* **TASK DESCRIPTION**
An exact copy of every entry is required, minus the pictures.

* **EXTRACTED DATA**
┌────────

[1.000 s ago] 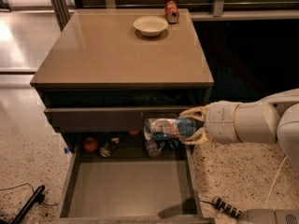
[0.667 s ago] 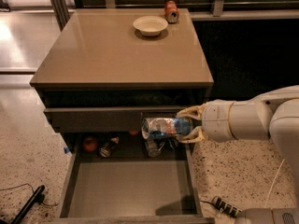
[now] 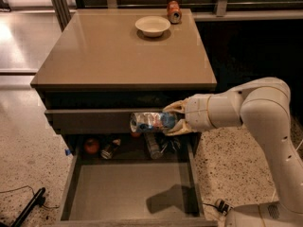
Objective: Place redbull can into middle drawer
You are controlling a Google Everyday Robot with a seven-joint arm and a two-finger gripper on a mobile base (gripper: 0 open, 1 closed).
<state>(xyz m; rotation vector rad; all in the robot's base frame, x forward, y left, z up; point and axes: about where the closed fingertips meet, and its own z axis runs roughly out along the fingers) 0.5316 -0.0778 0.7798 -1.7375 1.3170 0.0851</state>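
Observation:
My gripper [image 3: 171, 120] is shut on the redbull can [image 3: 149, 122], a slim silver-and-blue can held lying sideways with its free end to the left. It hangs in front of the cabinet, just right of the scratched upper drawer front [image 3: 87, 120] and above the back of the pulled-out middle drawer [image 3: 128, 195]. That drawer stands wide open below, showing a flat grey floor and low side walls. The arm's shadow falls on the floor of the drawer.
A white bowl [image 3: 152, 26] and a short orange-red can [image 3: 173, 12] stand at the back of the cabinet top [image 3: 113, 56]. A red round object [image 3: 92, 145], a dark bottle [image 3: 110, 149] and another bottle [image 3: 154, 146] lie at the drawer's back. A black cable [image 3: 28, 207] lies on the floor left.
My gripper has moved left and slightly up with the redbull can, closer to the cabinet front. The drawers and the things on top have not moved.

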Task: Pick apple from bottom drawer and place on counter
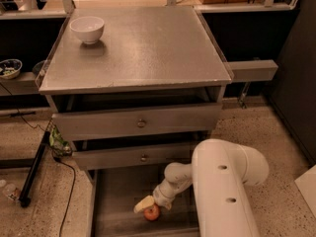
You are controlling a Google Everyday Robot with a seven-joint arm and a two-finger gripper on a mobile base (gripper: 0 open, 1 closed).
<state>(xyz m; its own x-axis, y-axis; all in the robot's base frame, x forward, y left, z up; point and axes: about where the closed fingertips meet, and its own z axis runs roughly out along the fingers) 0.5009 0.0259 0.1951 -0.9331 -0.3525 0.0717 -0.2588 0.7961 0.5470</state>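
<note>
The bottom drawer (118, 201) is pulled out at the foot of the cabinet, its flat grey floor showing. A small red-orange apple (152, 213) lies on that floor near the front. My gripper (147, 206) reaches down into the drawer from the white arm on the right and sits right on the apple's upper left side, covering part of it. The counter (148, 48) is the broad grey metal top above, far from the gripper.
A white bowl (87, 29) stands on the counter's back left corner. Two knobbed drawers (141, 124) sit partly open above the bottom one. A narrow grey ledge (252, 70) juts out on the right. Cables and a black stand leg (34, 169) lie on the floor to the left.
</note>
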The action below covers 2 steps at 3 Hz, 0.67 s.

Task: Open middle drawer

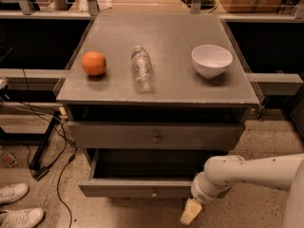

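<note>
Down at the front, the end effector [191,212] hangs off the pale arm [251,172], low by the right end of the middle drawer [123,189]. How far open it is, I cannot tell, and I can't make out anything in it. The drawer stands well pulled out, its dark inside showing, with the knob [153,193] at the centre of its low front. I'd call the job all but done.

It looks like a stiff, flat-fronted box on runners, so it should slide straight and not flex. The smooth front gives no purchase, so that small knob is the only place to take hold, and it could slip out of a loose pinch.

Above, the taller top drawer [118,136]. On the desk [166,32]: an orange [93,63], a bottle [142,68] lying on its side, a white bowl [212,60], all well apart.

Speckled floor [256,208], cables [61,175] trailing left, white shoes [16,205] in the corner, dark shelving behind.
</note>
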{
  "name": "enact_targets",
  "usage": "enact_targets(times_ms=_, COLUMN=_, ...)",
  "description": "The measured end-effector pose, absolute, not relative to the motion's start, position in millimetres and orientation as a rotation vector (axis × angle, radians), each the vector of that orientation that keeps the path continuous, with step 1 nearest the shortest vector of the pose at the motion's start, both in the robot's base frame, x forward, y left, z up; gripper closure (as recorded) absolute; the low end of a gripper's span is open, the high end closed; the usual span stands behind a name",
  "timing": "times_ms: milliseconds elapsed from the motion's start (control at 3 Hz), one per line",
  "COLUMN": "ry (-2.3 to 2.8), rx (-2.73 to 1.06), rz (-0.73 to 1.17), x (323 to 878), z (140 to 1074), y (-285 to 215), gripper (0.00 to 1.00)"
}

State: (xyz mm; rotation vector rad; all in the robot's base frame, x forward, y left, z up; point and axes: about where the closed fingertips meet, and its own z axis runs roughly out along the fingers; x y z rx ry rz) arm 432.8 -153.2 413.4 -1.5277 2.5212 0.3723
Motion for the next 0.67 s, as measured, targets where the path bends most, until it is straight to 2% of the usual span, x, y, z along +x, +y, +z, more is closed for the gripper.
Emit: enact_targets(times_ms=667, ry=2.548, rx=-1.521, rz=0.383, x=422, z=409, y=-159, gripper=0.00)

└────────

* **FINISHED TASK**
[1.000 s ago] 
[0.667 s ago] 
[now] 
Objective: Place redbull can into middle drawer
You are controlling a Google Everyday Robot with a seven-joint arm and a two-finger gripper on a mobile base (gripper: 0 open, 1 closed).
<state>(xyz m; rotation vector rad; all in the robot's base frame, x forward, y left, z up; point and axes: about where the closed fingertips meet, and its own z axis runs roughly out along the fingers) 0.5316 -0.0778 0.7798 -1.7375 1.3170 0.0851</state>
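Observation:
My gripper [image 3: 171, 120] is shut on the redbull can [image 3: 149, 122], a slim silver-and-blue can held lying sideways with its free end to the left. It hangs in front of the cabinet, just right of the scratched upper drawer front [image 3: 87, 120] and above the back of the pulled-out middle drawer [image 3: 128, 195]. That drawer stands wide open below, showing a flat grey floor and low side walls. The arm's shadow falls on the floor of the drawer.
A white bowl [image 3: 152, 26] and a short orange-red can [image 3: 173, 12] stand at the back of the cabinet top [image 3: 113, 56]. A red round object [image 3: 92, 145], a dark bottle [image 3: 110, 149] and another bottle [image 3: 154, 146] lie at the drawer's back. A black cable [image 3: 28, 207] lies on the floor left.
My gripper has moved left and slightly up with the redbull can, closer to the cabinet front. The drawers and the things on top have not moved.
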
Task: Pick apple from bottom drawer and place on counter
You are controlling a Google Everyday Robot with a seven-joint arm and a two-finger gripper on a mobile base (gripper: 0 open, 1 closed).
<state>(xyz m; its own x-axis, y-axis; all in the robot's base frame, x forward, y left, z up; point and axes: about where the closed fingertips meet, and its own z axis runs roughly out along the fingers) 0.5009 0.0259 0.1951 -0.9331 -0.3525 0.0717 -0.2588 0.7961 0.5470</state>
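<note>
The bottom drawer (118, 201) is pulled out at the foot of the cabinet, its flat grey floor showing. A small red-orange apple (152, 213) lies on that floor near the front. My gripper (147, 206) reaches down into the drawer from the white arm on the right and sits right on the apple's upper left side, covering part of it. The counter (148, 48) is the broad grey metal top above, far from the gripper.
A white bowl (87, 29) stands on the counter's back left corner. Two knobbed drawers (141, 124) sit partly open above the bottom one. A narrow grey ledge (252, 70) juts out on the right. Cables and a black stand leg (34, 169) lie on the floor to the left.
</note>
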The action below covers 2 steps at 3 Hz, 0.67 s.

Task: Open middle drawer


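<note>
Down at the front, the end effector [191,212] hangs off the pale arm [251,172], low by the right end of the middle drawer [123,189]. How far open it is, I cannot tell, and I can't make out anything in it. The drawer stands well pulled out, its dark inside showing, with the knob [153,193] at the centre of its low front. I'd call the job all but done.

It looks like a stiff, flat-fronted box on runners, so it should slide straight and not flex. The smooth front gives no purchase, so that small knob is the only place to take hold, and it could slip out of a loose pinch.

Above, the taller top drawer [118,136]. On the desk [166,32]: an orange [93,63], a bottle [142,68] lying on its side, a white bowl [212,60], all well apart.

Speckled floor [256,208], cables [61,175] trailing left, white shoes [16,205] in the corner, dark shelving behind.
</note>
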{
  "name": "enact_targets",
  "usage": "enact_targets(times_ms=_, COLUMN=_, ...)",
  "description": "The measured end-effector pose, absolute, not relative to the motion's start, position in millimetres and orientation as a rotation vector (axis × angle, radians), each the vector of that orientation that keeps the path continuous, with step 1 nearest the shortest vector of the pose at the motion's start, both in the robot's base frame, x forward, y left, z up; gripper closure (as recorded) absolute; the low end of a gripper's span is open, the high end closed; the usual span stands behind a name",
  "timing": "times_ms: milliseconds elapsed from the motion's start (control at 3 Hz), one per line",
  "COLUMN": "ry (-2.3 to 2.8), rx (-2.73 to 1.06), rz (-0.73 to 1.17), x (323 to 878), z (140 to 1074), y (-285 to 215), gripper (0.00 to 1.00)"
}

State: (xyz mm; rotation vector rad; all in the robot's base frame, x forward, y left, z up; point and axes: about where the closed fingertips meet, and its own z axis runs roughly out along the fingers; x y z rx ry rz) arm 432.8 -153.2 413.4 -1.5277 2.5212 0.3723
Motion for the next 0.67 s, as measured, targets where the path bends most, until it is straight to 2% of the usual span, x, y, z along +x, +y, +z, more is closed for the gripper.
Emit: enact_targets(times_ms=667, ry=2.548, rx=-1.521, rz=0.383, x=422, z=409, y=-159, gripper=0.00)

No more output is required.